Published March 29, 2012
Nearly half of all workers suffer from moderate to severe stress while on the job, according to a recent survey. And 66 percent of employees report that they have difficulty focusing on tasks at work because of stress. Stress has been called the “health epidemic of the 21st century” by the World Health Organization and is estimated to cost American businesses up to $300 billion a year.
But there are ways to reduce its impact on human lives and companies' bottom line, even though stress is a daunting, pervasive problem, experts say. A recent survey of 2,500 employees by ComPsych, a provider of employee assistance programs (EAPs), underscores the dimensions of the problem.

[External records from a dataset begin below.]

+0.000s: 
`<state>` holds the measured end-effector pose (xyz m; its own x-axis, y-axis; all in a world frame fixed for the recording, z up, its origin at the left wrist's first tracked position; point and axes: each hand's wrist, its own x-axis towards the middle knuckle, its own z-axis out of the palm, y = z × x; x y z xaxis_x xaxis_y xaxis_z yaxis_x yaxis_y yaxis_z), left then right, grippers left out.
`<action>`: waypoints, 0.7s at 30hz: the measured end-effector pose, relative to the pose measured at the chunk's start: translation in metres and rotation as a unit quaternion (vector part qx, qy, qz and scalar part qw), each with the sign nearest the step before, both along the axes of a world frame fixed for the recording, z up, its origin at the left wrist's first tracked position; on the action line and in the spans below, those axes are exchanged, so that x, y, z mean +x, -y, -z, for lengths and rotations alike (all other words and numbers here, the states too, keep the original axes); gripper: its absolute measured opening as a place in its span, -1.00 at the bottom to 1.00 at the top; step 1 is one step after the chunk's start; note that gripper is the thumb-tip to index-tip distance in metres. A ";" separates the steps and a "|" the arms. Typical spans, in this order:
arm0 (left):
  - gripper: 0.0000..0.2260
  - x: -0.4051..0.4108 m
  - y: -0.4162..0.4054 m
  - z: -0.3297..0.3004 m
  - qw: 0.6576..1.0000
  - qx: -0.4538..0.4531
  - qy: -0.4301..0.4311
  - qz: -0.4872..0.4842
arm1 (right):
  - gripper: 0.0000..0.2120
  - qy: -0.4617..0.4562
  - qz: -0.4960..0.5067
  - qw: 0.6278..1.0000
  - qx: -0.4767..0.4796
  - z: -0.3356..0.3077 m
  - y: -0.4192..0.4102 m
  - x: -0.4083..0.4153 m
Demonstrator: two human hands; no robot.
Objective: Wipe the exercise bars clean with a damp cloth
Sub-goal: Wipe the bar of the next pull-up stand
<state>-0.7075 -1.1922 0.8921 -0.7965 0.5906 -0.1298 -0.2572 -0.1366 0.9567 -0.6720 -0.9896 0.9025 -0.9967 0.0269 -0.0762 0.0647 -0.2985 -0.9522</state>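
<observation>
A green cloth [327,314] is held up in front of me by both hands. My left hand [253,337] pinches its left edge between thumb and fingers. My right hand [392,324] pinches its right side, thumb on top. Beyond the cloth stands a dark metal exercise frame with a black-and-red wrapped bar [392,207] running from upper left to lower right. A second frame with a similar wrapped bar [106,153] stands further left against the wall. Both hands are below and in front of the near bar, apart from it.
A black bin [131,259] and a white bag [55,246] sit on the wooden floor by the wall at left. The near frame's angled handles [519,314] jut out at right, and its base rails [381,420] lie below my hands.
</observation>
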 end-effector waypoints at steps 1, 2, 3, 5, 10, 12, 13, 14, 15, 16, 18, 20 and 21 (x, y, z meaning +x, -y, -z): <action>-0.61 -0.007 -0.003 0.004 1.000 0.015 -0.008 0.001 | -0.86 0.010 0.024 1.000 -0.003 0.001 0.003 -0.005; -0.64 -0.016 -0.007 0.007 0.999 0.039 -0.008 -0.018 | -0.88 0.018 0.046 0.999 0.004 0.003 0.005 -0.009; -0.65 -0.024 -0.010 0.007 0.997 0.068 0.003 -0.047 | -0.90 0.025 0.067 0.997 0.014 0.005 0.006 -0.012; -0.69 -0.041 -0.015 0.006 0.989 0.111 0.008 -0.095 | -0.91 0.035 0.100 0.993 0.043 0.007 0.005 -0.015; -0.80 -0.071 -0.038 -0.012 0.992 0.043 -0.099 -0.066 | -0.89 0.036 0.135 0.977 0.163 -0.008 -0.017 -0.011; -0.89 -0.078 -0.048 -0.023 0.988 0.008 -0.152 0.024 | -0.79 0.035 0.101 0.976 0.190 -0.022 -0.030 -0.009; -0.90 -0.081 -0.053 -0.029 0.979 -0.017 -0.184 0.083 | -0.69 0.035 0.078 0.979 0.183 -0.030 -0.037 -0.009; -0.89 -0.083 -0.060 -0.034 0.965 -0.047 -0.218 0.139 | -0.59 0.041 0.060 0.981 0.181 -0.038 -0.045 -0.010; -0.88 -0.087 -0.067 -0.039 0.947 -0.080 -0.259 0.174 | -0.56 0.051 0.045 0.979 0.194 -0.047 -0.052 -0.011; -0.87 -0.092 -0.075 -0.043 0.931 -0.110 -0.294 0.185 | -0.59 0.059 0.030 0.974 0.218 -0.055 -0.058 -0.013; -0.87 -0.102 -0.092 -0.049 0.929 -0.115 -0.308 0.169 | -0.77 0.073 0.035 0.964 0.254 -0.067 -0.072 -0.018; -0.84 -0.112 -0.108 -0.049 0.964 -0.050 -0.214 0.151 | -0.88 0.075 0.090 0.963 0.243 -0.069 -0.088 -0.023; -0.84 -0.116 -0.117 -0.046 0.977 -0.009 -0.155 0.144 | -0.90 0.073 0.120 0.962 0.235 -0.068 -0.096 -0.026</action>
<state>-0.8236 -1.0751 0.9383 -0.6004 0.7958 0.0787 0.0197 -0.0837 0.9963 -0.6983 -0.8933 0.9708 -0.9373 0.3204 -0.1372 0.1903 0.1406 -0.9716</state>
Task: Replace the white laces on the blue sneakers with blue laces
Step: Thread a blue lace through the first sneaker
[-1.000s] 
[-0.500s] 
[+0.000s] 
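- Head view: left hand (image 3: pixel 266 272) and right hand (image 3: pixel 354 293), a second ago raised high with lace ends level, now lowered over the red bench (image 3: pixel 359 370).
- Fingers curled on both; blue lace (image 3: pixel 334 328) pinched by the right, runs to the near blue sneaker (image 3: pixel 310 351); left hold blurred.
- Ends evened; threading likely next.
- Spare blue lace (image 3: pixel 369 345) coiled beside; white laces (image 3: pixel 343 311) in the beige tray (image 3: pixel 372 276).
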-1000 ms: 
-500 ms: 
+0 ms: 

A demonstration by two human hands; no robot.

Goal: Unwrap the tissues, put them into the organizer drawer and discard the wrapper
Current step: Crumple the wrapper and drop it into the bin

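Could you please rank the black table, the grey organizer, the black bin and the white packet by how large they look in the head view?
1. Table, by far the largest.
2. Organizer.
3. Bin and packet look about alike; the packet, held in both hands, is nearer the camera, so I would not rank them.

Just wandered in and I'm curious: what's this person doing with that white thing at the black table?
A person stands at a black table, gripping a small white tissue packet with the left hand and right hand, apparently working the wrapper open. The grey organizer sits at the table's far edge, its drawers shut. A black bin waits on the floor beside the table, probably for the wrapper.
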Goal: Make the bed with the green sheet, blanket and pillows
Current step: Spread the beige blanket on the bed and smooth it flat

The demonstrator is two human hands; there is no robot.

In addition to reporting difficulties with focusing on tasks at work, employees also said that stress was responsible for errors and/or missed deadlines (21 percent), trouble getting along with co-workers/superiors (15.5 percent), missed days (14.9 percent) and lateness (14.4 percent).
Due in part to the prevalence of stress in today’s workplace, behavioral disability costs have increased more than 300 percent in the past decade and account for 30 percent of all disability claims. In addition, medical doctors suggest that stress is the causative factor of illness underlying more than 70 percent of all visits to the family doctor.
Though the Great Recession has officially been laid to rest — a major source of workplace stress itself—it is unlikely that the recovery will witness radical reductions in workplace stress, experts say.
High levels of unemployment and job uncertainty remain; organizations are focused on driving productivity with a smaller workforce, and structural changes in the overall economy continue to affect workers across the globe.
But employers do have tools they can leverage to address workplace stress, experts say. Employee assistance programs that include work-life services are proven to help reduce employee stress, decrease absenteeism and turnover, and improve productivity. In addition, research has shown that EAPs have been shown to directly impact disability claims.
"Unchecked stress can result in a number of productivity-sapping outcomes, from diminished work quality to absenteeism to co-worker clashes," said Dr. Richard A. Chaifetz, chairman and CEO of ComPsych.
"Organizations looking to compete in a volatile marketplace are proactively addressing stress — this can enhance employee well-being and therefore engagement. Leveraging the employee assistance program is an important step in dealing with workplace stress. A comprehensive EAP not only provides individual counseling, but organizational consulting on change management, team building and interpersonal skill development."